The problem of the collection, I hope that the master will solve the doubt, and some questions about

m<=-1

The process of solving the problem is:

First of all, there are three cases:

1): Equation x2-4mx+2m+6=0, there are 2 different negative roots, then you can get a system of equations.

16m2-4 (2m+6) >0 (discriminant greater than zero), 4m<0 (the sum of the two is less than zero), 2m+6>0 (the product of the two is greater than zero), 2m<0 (the axis of symmetry is on the left side of the y-axis).

In the first case, these four equations give a range of m: m<-1

2): The equation has only one negative root, so these are the following equations.

16m2-4(2m+6)>0 (discriminant greater than zero), 2m+6<=0 (the product of two is less than or equal to zero).

The range of m obtained: m<=-3 2

3): The equation has two identical negative roots, and the system of equations is:

16m2-4(2m+6) = 0 (discriminant equal to zero), 2m<0 (axis of symmetry to the left of the y-axis).

The range of m obtained: m=-1

Then find the union in the above three cases, and you can get the specific correct range of m: m<=-1, that is, m is less than or equal to minus one.

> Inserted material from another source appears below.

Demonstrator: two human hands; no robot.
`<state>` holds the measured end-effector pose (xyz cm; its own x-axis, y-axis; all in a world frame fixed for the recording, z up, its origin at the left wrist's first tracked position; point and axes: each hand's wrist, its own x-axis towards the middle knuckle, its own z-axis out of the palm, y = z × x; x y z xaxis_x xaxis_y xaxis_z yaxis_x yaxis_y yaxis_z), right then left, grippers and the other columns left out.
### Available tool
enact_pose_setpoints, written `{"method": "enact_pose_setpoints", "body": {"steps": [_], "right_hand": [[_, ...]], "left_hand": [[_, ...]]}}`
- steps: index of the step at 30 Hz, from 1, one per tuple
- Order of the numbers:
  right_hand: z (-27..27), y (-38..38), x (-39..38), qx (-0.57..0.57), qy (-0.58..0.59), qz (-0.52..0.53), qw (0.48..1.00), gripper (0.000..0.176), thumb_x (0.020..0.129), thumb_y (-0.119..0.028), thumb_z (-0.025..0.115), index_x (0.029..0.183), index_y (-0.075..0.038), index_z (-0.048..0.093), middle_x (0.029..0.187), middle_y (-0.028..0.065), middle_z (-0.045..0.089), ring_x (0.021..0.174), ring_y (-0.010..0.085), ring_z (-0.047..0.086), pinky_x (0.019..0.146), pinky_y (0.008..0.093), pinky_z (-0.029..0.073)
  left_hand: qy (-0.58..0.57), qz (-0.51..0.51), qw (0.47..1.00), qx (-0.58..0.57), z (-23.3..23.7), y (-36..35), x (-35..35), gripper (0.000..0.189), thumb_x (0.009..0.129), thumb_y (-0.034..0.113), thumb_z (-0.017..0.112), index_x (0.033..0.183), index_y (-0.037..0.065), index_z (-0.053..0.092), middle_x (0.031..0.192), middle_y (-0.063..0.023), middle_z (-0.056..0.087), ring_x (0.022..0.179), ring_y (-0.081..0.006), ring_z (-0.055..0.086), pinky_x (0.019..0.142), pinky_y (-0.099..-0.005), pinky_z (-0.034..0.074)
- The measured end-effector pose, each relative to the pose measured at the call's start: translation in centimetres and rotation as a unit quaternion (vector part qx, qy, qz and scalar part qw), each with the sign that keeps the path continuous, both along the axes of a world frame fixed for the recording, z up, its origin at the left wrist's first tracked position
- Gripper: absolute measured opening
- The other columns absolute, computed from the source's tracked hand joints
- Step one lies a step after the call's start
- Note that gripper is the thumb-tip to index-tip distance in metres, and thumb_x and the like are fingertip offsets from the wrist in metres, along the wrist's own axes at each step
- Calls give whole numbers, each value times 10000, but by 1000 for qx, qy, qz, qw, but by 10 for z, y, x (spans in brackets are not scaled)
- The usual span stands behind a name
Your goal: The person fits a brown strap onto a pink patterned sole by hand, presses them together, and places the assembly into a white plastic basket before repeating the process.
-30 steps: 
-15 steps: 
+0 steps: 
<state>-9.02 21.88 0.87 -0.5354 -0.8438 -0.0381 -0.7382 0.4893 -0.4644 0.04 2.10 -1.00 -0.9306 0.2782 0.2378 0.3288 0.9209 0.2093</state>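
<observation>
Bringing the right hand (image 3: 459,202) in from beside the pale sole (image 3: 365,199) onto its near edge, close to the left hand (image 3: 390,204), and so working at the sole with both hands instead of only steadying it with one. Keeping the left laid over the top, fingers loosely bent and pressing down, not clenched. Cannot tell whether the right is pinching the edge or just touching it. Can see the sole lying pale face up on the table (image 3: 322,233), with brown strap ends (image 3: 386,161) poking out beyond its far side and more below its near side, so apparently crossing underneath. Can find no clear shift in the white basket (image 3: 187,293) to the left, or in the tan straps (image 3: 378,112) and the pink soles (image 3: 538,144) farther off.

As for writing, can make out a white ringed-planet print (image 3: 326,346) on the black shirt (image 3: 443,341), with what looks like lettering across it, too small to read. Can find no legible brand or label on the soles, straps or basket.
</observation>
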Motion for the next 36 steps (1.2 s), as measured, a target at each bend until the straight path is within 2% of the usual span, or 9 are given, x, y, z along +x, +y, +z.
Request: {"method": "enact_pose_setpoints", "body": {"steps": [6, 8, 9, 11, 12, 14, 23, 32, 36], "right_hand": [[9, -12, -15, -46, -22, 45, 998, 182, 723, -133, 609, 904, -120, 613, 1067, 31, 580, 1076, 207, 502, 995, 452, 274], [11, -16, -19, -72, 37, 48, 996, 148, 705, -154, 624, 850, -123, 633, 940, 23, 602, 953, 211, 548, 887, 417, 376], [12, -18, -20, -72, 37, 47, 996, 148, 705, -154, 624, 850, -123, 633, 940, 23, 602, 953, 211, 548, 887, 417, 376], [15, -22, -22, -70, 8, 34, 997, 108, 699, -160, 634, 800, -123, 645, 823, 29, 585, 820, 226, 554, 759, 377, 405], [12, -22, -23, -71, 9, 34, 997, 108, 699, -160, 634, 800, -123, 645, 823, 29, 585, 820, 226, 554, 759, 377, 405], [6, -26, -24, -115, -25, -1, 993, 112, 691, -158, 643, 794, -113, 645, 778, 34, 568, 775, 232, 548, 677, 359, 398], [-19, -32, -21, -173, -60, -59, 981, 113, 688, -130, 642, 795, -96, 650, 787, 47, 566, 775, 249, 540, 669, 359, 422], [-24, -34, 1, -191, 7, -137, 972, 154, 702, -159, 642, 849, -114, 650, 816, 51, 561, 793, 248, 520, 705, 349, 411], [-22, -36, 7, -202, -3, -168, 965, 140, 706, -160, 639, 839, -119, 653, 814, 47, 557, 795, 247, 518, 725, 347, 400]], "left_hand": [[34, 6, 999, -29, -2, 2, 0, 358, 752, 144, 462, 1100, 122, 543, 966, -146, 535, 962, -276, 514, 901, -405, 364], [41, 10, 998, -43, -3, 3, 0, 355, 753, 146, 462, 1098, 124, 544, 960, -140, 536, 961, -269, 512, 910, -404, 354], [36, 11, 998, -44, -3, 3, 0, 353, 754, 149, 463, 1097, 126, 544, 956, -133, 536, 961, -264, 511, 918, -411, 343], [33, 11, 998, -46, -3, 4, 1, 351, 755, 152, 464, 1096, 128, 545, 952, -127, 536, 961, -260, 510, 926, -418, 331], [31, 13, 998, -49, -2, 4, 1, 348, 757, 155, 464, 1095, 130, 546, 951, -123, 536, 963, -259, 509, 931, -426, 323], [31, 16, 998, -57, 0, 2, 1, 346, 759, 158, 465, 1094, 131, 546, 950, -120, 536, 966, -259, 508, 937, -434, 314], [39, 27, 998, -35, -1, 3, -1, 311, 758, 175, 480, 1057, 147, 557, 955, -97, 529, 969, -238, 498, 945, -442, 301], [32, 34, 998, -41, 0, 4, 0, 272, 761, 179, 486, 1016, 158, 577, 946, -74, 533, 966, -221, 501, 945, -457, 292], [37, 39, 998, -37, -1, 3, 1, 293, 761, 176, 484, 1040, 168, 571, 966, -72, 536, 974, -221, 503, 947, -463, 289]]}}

Explain that the equation x2-4mx+2m+6=0 has at least one negative root.

It can be divided into the following two situations:

1 A negative root and a non-negative root, then.

Discriminant formula 0, when x=0, the value of the function is less than 0

Discriminant = 0, axis of symmetry less than 0

2 Two negative roots, then.

Discriminant formula "0", two roots and < 0, two roots "0", can be found by using Veda's theorem.

I'm not going to do the math, you just do the algebra as described above.

x2-4mx+2m+6=0 has at least one negative root.

-4m)²-4(2m+6)=16m²-8m-24≥0 ①4m-√△/2<0 ②

Solution , 16m -8m -24 0

2m²-m-3≥0

2m-3)(m+1)≥0

m -1 or m 3 2

Solution, (4m- 2<0

4m-√(16m²-8m-24)]/2<02m-√(4m²-2m-6)<0

2m<√(4m²-2m-6)

m<0 and 4m -2m-6 0 or m 0 and 4m -2m-6 0 and (2m) <4m -2m-6).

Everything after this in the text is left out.